INFORMATION SUPPLIED Block Start
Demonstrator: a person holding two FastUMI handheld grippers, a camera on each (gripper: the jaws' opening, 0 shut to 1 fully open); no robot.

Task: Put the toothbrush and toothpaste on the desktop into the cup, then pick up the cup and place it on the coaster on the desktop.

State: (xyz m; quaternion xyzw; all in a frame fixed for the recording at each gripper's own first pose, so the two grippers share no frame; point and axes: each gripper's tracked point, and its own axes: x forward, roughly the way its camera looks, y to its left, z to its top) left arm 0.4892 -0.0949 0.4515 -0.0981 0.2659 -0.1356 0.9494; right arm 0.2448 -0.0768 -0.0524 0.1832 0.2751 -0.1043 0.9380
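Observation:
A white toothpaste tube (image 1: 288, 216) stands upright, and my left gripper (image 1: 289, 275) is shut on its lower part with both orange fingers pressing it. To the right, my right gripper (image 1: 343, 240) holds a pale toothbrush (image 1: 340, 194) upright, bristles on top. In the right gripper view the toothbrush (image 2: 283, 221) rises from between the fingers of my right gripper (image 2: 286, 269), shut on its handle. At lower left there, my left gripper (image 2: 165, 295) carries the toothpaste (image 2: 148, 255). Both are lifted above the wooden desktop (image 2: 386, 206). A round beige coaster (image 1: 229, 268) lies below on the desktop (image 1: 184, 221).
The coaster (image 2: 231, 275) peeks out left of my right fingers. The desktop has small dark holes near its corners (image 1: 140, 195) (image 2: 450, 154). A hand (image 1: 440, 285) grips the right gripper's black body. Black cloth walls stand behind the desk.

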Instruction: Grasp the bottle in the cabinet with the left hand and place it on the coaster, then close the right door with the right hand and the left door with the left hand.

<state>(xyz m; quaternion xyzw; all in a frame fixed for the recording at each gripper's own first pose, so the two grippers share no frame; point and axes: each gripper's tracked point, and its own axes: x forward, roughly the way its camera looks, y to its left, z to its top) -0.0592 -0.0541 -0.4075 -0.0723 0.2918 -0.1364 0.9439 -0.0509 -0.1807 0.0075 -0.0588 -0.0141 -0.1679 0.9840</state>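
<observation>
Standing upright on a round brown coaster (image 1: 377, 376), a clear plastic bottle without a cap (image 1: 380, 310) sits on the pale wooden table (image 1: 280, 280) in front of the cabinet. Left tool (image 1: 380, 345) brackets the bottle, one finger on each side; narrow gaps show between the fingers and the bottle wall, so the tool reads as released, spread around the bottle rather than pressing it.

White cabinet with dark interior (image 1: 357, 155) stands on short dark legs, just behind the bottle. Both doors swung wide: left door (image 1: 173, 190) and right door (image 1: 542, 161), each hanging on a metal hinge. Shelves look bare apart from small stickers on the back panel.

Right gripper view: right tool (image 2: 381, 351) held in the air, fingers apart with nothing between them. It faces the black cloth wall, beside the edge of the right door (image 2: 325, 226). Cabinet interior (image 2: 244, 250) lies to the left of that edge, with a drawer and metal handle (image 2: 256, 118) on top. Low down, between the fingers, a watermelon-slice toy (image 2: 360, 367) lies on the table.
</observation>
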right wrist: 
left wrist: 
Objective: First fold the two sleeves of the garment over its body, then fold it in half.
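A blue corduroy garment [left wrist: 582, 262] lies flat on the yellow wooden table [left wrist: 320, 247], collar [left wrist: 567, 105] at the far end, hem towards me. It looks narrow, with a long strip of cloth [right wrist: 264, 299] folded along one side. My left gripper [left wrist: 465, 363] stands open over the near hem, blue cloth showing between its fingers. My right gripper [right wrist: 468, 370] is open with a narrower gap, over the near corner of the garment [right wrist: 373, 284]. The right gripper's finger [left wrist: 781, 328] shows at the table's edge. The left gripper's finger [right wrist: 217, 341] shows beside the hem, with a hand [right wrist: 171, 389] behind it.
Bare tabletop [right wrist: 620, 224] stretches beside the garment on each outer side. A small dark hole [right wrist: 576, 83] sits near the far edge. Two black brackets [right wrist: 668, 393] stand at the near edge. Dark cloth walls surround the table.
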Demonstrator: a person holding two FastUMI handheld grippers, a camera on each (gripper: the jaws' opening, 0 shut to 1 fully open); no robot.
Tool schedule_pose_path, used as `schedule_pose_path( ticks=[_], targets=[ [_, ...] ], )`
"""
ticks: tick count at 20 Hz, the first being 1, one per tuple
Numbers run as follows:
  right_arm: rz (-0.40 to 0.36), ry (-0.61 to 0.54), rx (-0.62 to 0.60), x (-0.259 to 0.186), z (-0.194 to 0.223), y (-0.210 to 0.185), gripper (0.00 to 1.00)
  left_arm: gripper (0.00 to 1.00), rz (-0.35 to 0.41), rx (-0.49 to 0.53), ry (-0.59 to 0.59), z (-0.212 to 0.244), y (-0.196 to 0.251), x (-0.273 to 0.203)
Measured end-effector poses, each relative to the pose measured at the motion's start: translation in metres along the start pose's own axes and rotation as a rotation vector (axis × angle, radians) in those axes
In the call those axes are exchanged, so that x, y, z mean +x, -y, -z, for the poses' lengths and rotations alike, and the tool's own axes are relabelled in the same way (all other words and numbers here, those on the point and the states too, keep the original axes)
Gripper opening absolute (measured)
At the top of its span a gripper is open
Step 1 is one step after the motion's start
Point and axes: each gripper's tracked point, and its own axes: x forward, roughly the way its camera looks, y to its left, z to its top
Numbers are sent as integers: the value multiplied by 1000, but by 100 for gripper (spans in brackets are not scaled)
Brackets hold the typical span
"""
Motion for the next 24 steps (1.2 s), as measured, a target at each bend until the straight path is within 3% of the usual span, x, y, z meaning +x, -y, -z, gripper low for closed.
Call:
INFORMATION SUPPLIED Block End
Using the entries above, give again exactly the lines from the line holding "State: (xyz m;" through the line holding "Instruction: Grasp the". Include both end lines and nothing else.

State: (xyz m; quaternion xyzw; all in a frame fixed for the recording at each gripper's own first pose, so the two grippers share no frame; point and axes: each gripper's tracked point, and its own axes: x forward, roughly the way its camera looks, y to its left, z to its top) left arm 0.4892 -0.0949 0.4515 -0.0981 0.2659 -0.1356 0.9494; right arm 0.2448 -0.0768 -0.0524 0.1832 0.2751 -0.1043 0.9380
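Observation:
A white toothpaste tube (image 1: 288, 216) stands upright, and my left gripper (image 1: 289, 275) is shut on its lower part with both orange fingers pressing it. To the right, my right gripper (image 1: 343, 240) holds a pale toothbrush (image 1: 340, 194) upright, bristles on top. In the right gripper view the toothbrush (image 2: 283, 221) rises from between the fingers of my right gripper (image 2: 286, 269), shut on its handle. At lower left there, my left gripper (image 2: 165, 295) carries the toothpaste (image 2: 148, 255). Both are lifted above the wooden desktop (image 2: 386, 206). A round beige coaster (image 1: 229, 268) lies below on the desktop (image 1: 184, 221).
The coaster (image 2: 231, 275) peeks out left of my right fingers. The desktop has small dark holes near its corners (image 1: 140, 195) (image 2: 450, 154). A hand (image 1: 440, 285) grips the right gripper's black body. Black cloth walls stand behind the desk.
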
Instruction: Grasp the bottle in the cabinet with the left hand and place it on the coaster, then close the right door with the right hand and the left door with the left hand.

This concludes the response to the exercise.